Dzień 7. Dzisiaj rozstajemy się z Gruzinami i ich krainą. Począwszy od Przełęczy Krzyżowej, przez najbliższe dwa tygodnie,będziemy się przemieszczać już tylko na południe. Ku kolejnym monstrualnym górom, głuchym równinom, wypalonym do cna pustyniom i opuszczonym od lat oazom.  Z każdym kolejnym dniem ziemia będzie bardziej nagrzana i wysuszona, a nieszczęsne zachmurzenie wreszcie zniknie! Tak też jadąc wąskimi ścieżynami jak i czteropasmowymi szosami sukcesywnie zmierzamy do Jazd, leżącego na skraju pustyni, w Iranie centralnym.

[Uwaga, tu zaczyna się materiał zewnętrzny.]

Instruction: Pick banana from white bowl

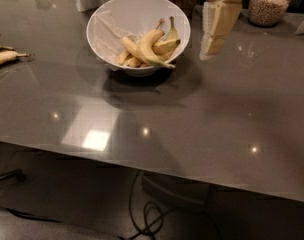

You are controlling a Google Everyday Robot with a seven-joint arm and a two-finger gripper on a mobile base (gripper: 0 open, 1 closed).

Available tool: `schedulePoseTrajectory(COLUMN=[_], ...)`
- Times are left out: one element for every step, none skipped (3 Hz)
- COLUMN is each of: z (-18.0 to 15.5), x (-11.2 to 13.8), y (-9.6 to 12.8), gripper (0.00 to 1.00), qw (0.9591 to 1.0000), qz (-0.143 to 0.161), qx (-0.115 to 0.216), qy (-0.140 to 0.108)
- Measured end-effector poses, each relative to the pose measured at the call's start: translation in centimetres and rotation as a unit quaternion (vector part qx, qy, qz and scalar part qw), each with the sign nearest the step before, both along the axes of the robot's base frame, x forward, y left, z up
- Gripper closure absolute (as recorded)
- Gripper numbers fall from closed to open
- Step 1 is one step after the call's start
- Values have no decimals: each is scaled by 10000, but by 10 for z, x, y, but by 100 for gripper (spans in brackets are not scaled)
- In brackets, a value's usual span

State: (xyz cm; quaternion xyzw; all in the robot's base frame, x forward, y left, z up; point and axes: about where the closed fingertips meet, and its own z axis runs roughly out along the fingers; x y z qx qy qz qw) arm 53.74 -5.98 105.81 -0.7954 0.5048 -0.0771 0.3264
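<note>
The white bowl (108, 31) sits on the grey bench (192, 134), with several bananas (148, 46) heaped inside it toward its front right. The claw (212, 43) hangs just right of the bowl, seemingly not touching it; I cannot tell whether it is spread or pressed together. Glass jars (266, 4) stand behind the bowl, and loose bananas (4, 57) lie well to its left.

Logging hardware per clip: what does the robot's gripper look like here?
The gripper, right of the large glossy white bowl, looks cream to pale yellow. It is built of flat, blocky slabs tapering downward, with a paler whitish edge facing the bowl. No cables or markings show.
</note>
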Motion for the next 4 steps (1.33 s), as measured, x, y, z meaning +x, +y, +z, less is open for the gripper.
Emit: schedulePoseTrajectory(z=[0,4,5,1], x=[0,20,40,66], y=[0,21,43,69], gripper=[0,0,0,0], qw=[10000,9983,9924,9820], qz=[2,446,967,1559], qx=[0,-53,-118,-241], qy=[-2,-382,-754,-1038])
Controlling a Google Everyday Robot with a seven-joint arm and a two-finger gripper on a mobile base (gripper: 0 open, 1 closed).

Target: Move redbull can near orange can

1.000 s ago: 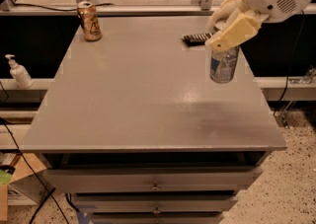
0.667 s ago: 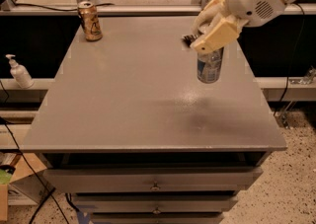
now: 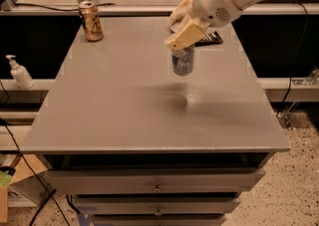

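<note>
The redbull can [image 3: 183, 61] is silver with blue patches and hangs in the air above the middle of the grey table [image 3: 119, 115], with its shadow on the tabletop below it. My gripper [image 3: 185, 38] is shut on the can's upper part, and its cream fingers [image 3: 183, 35] hide the top. The orange can [image 3: 91, 20] stands upright at the far left corner of the table, well to the left of the gripper.
A black flat object [image 3: 209, 38] lies at the far right of the table, partly behind my arm. A white pump bottle [image 3: 20, 73] stands on a lower ledge at the left. Drawers [image 3: 157, 182] sit below the tabletop.
My gripper has carried the redbull can to the left, from the table's right side toward its middle, still lifted off the surface. The orange can has not moved.
</note>
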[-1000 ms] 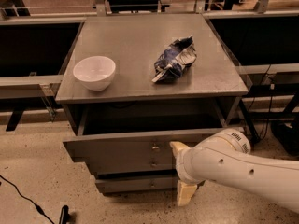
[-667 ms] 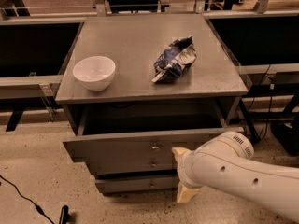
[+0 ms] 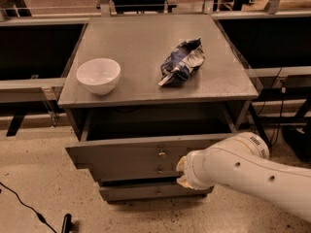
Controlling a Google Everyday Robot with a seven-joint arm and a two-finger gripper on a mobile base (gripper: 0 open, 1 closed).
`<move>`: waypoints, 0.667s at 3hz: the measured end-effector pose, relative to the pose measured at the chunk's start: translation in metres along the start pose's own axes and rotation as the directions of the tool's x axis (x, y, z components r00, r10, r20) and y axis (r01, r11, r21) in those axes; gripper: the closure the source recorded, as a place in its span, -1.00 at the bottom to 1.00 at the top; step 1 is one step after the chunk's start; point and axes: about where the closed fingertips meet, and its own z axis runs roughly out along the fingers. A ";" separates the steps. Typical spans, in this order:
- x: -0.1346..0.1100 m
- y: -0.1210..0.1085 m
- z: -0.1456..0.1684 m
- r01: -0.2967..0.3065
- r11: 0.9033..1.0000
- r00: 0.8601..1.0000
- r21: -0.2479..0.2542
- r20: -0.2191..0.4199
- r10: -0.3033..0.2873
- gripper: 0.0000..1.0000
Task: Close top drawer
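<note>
End effector [image 3: 183, 173] at top drawer [image 3: 116, 159] front

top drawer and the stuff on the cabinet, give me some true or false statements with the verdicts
1. The top drawer is pulled out. True.
2. The white bowl sits inside the drawer. False: it stands on the cabinet top.
3. The gripper is at the drawer's front, to the right of its knob in the camera view. True.
4. The crumpled bag lies left of the bowl. False: it lies to the bowl's right in the camera view.
</note>
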 end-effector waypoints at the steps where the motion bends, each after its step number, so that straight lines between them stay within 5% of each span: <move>1: 0.007 -0.021 0.012 0.007 1.000 1.000 0.009 -0.002 -0.007 0.71; 2: 0.018 -0.041 0.029 0.000 1.000 1.000 0.025 -0.014 0.001 1.00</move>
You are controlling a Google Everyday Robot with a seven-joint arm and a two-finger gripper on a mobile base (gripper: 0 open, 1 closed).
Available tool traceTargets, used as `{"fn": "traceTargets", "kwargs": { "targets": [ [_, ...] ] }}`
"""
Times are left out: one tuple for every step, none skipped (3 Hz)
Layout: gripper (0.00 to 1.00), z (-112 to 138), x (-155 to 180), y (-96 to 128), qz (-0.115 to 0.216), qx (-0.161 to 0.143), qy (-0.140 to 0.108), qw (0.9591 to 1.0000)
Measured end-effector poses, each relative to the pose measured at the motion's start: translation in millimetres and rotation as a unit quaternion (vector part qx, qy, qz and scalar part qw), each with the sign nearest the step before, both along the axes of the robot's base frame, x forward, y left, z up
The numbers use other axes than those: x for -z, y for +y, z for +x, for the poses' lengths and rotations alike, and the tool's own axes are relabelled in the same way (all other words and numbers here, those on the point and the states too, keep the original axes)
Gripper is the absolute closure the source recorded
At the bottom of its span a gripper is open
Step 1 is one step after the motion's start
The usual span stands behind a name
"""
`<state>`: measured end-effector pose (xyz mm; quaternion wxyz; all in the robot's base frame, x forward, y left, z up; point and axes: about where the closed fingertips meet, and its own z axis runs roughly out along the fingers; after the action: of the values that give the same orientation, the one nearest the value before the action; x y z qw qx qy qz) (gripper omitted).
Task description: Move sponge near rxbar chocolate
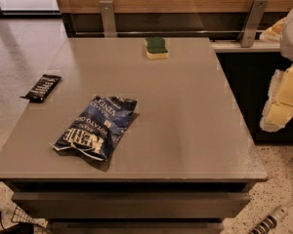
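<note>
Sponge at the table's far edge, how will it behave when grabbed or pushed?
The sponge looks like soft foam, so it probably squashes and weighs little. Flat and blocky, it should slide, not roll. The end effector hangs right of the table.

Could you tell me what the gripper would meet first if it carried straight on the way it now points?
Probably the speckled floor: the gripper hangs beside the table, pointing down, depth unclear. It would miss the sponge.
</note>
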<state>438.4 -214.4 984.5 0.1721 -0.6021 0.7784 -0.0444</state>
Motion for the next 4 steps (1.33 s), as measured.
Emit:
{"fn": "traceTargets", "kwargs": {
  "targets": [
    [0.0, 0.0, -0.1, 0.0, 0.0, 0.0, 0.0, 1.0],
    [0.0, 31.1, -2.2, -13.5, 0.028, 0.013, -0.029, 0.9991],
    [0.0, 85.9, -6.5, -33.6, 0.068, 0.048, -0.074, 0.9938],
    [0.0, 141.4, -7.7, -50.8, 0.129, 0.074, -0.13, 0.9803]
  ]
}}
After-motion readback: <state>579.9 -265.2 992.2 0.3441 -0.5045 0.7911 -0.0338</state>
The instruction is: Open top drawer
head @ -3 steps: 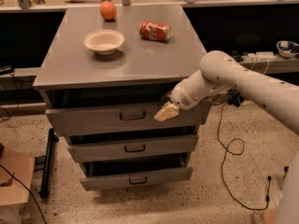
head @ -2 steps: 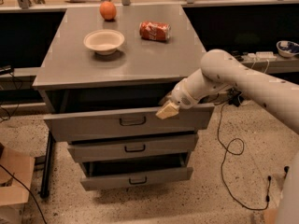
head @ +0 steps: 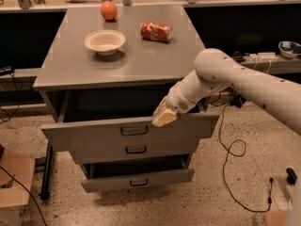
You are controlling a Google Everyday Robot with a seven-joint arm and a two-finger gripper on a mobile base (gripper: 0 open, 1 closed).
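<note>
The top drawer is the widest grey metal drawer, with a small dark loop handle at its centre. It stands pulled well out from the cabinet, with a dark gap behind its front. My gripper reaches in from the right on a white arm and sits at the drawer front's upper edge, right of the handle.
Two narrower drawers sit below, partly pulled out. On the cabinet top are a white bowl, an orange and a red can lying on its side. Black cables trail over the floor at right. A cardboard box sits at left.
The top drawer has slid out further toward the camera, and my gripper has moved with it, down and forward.
</note>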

Jest to nasz najdalej na południe wysunięty punkt podróży. Póki co jest to jednak daleka przyszłość. Do Jazd mamy w linii prostej 1500 kilometrów, a na chwilę obecną cięższym zadaniem jest wygramolenie się z łóżka. Wstajemy z lekkim szumem w głowie i schodzimy nieśmiało na dół. Gospodarz bardzo zaspany kręci się po kuchni. Na śniadanie dostajemy zupę o smaku ciężkim do określenia. Bliżej jej było do ogórkowej niż żurku, ale głowy nie dam. O nazwę nie zapytałem, ponieważ z rana zawsze jestem jakoś mało rozmowny i strasznie ciężko jest mi skupić na czymś myśli. Do pierwszej kawy bardziej przypominam obojętnego na wszystko zombie niż człowieka i daleko mi do pełnej funkcjonalności. Zjedliśmy, podziękowaliśmy i zaczynamy się zbierać. Gospodarz mając w pamięci nasze wczorajsze zachwalanie jego wina, podarował nam na odchodne 1,5 litra – zamknięte w butelce po fancie. Winko niemal zamarznięte, od razu owijam w polar i wrzucam do sakwy. Sąsiada już niestety nie zobaczyliśmy. Z tego co przebijało się przez sufit wczorajszej nocy, wnioskuję, że panowie trochę jeszcze powinkowali i raczej prędko się nie obudzi. Zresztą naszemu gospodarzowi także przydałaby się mocna kawa. Znana kładka nad rzeką w Tbilisi – tak zwana podpaska.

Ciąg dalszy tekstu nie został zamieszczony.